No schedule of housekeeping tasks was provided. No weekly list of dates and times was filed. The Applicant's statement indicates that, prior to the accident, he did his laundry at a laundromat twice a week, on Saturday and Sunday, but that afterwards, the laundry was done by Mr. Kalendi. It is unclear why a person living alone in a one room residence would need to do his laundry twice a week. It is further unclear why the Applicant indicates in his December 19, 2002 statement that Mr. Kalendi was dusting for him, when in the Seiden report a month earlier, the Applicant stated that he had resumed dusting by wiping furniture with a cloth.
There is no medical opinion before me indicating that Mr. Moreno-Otero was suffering, for the period in question, a substantial inability to perform his normal pre-accident housekeeping and home maintenance duties. Dr. H. Platnick, in his November 22, 2002 IME report, identified the Applicant as having sustained a cervical soft-tissue injury as a result of the accident. He found the Applicant's physical examination essentially normal. He could not identify any accident-related impairment preventing him from completing all of his pre-accident housekeeping and home maintenance activities. Dr. Platnick concluded that the Applicant could resume all activities without restriction and that no assistance was necessary.
The accompanying IME Functional Abilites Evaluation, also dated November 22, 2002, concluded that the Applicant "demonstrated sufficient strength, range of motion, postural tolerances and mobility to allow him to perform all of his housekeeping and normal activities of daily living."
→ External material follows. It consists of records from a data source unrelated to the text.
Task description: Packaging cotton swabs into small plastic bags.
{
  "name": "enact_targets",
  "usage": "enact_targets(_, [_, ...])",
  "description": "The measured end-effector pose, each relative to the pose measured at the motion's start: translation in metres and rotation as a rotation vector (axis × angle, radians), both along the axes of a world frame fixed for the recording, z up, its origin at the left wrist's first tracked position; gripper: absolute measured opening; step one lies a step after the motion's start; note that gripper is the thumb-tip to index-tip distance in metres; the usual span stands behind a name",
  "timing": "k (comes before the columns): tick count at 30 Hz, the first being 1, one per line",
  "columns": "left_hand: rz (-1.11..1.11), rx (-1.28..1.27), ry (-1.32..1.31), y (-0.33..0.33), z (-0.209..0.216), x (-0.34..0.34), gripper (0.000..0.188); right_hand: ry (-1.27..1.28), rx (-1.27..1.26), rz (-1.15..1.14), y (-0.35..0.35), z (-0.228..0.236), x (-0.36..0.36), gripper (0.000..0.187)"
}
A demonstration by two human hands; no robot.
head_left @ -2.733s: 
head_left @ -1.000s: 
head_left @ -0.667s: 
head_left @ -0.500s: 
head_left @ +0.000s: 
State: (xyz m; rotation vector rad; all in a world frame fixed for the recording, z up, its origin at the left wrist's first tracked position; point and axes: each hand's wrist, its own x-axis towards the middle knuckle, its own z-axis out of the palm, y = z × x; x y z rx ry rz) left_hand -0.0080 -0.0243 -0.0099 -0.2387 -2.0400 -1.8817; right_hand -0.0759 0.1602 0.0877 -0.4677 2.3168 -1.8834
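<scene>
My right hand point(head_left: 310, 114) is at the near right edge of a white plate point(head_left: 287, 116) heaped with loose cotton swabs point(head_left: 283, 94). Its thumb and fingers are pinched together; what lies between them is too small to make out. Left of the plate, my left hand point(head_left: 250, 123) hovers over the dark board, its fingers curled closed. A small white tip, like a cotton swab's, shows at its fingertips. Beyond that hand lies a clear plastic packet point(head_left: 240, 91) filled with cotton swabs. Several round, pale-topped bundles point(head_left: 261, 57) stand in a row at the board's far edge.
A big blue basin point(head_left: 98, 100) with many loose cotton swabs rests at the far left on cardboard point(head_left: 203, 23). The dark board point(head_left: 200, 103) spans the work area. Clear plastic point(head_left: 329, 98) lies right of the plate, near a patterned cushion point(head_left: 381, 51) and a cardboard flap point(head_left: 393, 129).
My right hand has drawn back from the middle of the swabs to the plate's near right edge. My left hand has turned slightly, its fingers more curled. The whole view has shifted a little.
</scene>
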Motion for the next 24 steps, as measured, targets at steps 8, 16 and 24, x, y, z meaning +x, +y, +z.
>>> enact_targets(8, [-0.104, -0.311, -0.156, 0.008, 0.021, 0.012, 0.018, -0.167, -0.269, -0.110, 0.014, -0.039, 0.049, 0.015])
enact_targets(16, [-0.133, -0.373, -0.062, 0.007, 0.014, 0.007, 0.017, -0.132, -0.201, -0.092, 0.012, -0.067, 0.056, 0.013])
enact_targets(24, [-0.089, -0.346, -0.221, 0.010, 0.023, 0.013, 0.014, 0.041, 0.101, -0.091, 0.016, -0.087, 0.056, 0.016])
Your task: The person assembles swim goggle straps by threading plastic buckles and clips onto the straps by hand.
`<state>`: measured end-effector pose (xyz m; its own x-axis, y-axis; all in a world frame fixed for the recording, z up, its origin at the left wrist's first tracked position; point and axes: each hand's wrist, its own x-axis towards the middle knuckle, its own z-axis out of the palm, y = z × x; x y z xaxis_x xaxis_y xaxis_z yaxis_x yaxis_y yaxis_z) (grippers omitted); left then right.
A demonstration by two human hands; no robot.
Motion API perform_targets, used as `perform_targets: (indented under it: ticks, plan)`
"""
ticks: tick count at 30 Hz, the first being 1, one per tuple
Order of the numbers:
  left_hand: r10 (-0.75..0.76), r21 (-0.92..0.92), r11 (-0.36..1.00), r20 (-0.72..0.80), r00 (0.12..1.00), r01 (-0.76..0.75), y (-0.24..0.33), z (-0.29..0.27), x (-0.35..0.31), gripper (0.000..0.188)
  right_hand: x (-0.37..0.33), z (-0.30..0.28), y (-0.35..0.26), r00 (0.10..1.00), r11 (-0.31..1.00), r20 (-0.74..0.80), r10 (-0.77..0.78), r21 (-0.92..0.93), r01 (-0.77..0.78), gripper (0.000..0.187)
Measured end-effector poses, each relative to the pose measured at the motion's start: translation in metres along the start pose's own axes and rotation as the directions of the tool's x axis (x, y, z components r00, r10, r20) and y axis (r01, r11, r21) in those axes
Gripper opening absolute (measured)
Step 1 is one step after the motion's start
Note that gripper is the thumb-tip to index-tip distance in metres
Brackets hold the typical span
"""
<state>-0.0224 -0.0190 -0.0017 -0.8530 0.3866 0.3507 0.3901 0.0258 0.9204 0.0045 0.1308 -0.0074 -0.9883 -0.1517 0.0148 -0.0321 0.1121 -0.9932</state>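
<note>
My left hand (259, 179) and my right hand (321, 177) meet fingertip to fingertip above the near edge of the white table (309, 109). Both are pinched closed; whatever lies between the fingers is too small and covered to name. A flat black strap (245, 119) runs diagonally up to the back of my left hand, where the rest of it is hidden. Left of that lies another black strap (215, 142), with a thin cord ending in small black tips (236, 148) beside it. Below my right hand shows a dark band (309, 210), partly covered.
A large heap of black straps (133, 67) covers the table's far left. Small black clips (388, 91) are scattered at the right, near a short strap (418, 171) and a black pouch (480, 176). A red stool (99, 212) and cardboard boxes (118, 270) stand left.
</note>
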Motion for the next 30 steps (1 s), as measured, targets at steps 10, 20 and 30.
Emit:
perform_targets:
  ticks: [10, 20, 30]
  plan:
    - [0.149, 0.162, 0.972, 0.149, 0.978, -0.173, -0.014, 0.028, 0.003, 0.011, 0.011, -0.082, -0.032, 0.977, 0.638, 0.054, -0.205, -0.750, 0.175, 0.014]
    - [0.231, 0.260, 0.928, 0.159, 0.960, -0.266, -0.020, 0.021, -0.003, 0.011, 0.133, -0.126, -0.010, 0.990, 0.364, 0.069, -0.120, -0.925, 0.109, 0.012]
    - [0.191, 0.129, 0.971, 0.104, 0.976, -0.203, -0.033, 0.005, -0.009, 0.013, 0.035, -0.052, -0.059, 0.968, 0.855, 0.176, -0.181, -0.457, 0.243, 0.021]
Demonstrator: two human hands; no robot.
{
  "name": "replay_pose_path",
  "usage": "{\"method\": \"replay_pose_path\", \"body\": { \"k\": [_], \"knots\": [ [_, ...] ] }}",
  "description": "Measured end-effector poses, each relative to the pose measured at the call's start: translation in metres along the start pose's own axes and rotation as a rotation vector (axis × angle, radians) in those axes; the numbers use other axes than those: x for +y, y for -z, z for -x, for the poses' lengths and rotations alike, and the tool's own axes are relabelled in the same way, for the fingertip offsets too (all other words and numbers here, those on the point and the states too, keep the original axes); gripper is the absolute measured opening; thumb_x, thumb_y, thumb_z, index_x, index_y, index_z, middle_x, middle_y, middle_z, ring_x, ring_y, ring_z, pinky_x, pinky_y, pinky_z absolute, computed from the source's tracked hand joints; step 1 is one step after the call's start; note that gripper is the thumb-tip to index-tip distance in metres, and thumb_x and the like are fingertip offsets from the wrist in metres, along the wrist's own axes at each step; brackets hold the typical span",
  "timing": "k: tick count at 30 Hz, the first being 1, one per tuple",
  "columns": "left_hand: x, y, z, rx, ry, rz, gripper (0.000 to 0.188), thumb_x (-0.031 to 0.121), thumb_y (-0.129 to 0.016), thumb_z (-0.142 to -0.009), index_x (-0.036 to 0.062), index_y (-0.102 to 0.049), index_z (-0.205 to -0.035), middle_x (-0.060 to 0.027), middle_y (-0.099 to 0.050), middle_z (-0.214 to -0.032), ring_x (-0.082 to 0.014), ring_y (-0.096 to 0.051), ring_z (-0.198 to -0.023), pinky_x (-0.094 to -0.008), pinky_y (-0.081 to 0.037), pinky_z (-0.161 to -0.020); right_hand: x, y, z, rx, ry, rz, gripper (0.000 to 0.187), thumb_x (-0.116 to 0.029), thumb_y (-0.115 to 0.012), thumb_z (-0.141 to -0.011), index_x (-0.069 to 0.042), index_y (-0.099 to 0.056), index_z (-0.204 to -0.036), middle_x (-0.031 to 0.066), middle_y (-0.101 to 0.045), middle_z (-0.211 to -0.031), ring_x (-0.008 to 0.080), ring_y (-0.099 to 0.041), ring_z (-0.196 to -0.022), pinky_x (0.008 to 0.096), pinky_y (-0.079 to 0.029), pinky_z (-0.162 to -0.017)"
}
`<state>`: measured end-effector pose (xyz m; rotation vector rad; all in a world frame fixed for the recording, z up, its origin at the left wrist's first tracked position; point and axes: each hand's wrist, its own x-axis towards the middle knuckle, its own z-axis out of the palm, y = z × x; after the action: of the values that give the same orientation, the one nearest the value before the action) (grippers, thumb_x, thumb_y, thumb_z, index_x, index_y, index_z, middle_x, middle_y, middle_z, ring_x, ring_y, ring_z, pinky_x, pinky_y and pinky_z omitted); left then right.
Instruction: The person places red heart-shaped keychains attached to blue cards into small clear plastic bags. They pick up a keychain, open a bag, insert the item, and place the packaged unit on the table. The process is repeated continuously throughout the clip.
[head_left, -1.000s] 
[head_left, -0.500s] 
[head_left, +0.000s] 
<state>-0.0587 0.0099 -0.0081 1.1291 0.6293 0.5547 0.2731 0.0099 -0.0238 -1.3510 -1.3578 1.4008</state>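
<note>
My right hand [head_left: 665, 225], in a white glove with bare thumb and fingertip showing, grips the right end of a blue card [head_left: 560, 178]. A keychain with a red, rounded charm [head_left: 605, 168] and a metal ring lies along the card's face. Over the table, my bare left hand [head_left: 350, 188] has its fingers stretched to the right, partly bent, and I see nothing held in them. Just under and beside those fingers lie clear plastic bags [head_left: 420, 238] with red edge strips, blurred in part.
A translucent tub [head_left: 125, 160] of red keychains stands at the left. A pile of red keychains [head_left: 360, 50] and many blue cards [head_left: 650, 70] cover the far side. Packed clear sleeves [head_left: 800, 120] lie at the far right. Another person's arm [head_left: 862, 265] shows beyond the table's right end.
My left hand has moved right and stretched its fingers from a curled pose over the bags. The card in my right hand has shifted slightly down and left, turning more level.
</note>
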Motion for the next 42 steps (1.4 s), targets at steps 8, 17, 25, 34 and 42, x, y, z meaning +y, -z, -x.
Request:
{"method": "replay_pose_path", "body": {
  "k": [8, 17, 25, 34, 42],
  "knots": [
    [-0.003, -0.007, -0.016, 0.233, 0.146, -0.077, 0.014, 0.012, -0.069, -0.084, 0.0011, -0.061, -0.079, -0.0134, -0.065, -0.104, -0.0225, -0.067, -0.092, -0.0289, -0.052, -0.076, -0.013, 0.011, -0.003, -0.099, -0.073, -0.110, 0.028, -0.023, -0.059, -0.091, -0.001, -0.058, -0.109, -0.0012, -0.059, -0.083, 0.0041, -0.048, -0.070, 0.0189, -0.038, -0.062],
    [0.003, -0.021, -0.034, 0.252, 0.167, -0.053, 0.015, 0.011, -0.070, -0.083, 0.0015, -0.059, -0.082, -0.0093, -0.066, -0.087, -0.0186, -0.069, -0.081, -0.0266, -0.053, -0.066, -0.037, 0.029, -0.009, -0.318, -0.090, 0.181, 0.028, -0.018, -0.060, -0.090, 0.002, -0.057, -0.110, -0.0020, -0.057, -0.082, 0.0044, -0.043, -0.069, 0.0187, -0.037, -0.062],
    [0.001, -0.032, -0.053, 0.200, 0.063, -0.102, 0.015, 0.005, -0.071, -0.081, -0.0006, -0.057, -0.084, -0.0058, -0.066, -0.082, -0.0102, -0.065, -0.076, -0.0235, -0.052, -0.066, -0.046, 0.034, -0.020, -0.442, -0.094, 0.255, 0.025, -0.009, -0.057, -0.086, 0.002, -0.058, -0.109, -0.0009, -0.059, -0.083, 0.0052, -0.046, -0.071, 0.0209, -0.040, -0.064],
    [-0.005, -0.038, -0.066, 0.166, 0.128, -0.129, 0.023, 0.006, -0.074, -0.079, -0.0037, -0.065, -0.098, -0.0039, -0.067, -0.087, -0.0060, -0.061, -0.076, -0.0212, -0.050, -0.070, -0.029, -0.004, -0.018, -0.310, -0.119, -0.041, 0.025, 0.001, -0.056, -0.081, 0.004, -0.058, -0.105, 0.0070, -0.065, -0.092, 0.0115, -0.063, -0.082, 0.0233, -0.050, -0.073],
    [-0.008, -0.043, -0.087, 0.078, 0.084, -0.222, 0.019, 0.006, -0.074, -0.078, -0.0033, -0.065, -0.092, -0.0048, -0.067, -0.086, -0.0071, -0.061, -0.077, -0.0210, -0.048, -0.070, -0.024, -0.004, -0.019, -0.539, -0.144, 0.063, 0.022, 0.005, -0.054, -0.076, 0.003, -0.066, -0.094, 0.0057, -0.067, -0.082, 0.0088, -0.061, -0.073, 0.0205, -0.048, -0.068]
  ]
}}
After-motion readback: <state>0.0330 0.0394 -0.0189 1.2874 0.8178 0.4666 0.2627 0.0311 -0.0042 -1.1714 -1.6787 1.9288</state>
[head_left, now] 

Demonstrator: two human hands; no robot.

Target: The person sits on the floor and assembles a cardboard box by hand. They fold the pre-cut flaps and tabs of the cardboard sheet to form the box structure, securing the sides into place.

As part of the January 15, 2003 DAC report, the examining chiropractor, Dr. R. Gringmuth, was of the view that no significant impairment of function was found during his assessment. Dr. J. Mayer, a neurosurgeon, opined the Applicant was no longer impaired as a result of the June 22, 2002 motor vehicle accident. Ms. M. Kaplan, a physiotherapist, did not provide an opinion on the Applicant's general abilities or on his specific housekeeping abilities.
- I have little, if any, reliable or independent evidence why any sum over the $30 per week paid by the Insurer for a period of twenty weeks would be a reasonable and necessary additional expense in fact incurred by the Applicant as a result of his substantial inability to perform his normal pre-accident housekeeping and home maintenance duties. I find that the evidence before me is unsworn hearsay evidence attributed to the Applicant which fails to persuade me of the Applicant's entitlement to the benefits claimed.
Accordingly, the Applicant's claim for housekeeping and home maintenance expenses is dismissed.
EXPENSES:
The Insurer claimed four hours for preparation and attendance at the Commission, at the hourly rate established under the Legal Aid Services Act, 1998, for a year of call of 2002. This is more than reasonable and would have been awarded except for the lack of notice to the Applicant, as set out above.
December 4, 2003
Lawrence Blackman
Arbitrator
Date
Neutral Citation: 2003 ONFSCDRS 173
FSCO A03-000155
FINANCIAL SERVICES COMMISSION OF ONTARIO
BETWEEN:
SIGIFREDO MORENO-OTERO
Applicant
and
WESTERN ASSURANCE COMPANY
Insurer
ARBITRATION ORDER
Under section 282 of the Insurance Act, R.S.O. 1990, c.I.8, as amended, it is ordered that:
- The claim herein is dismissed without expenses.
December 4, 2003
Lawrence Blackman
Arbitrator
Date
Footnotes
- The Statutory Accident Benefits Schedule —Accidents on or after November 1, 1996, Ontario Regulation 403/96, as amended by Ontario Regulations 462/96, 505/96, 551/96, 303/98, 114/00 and 482/01.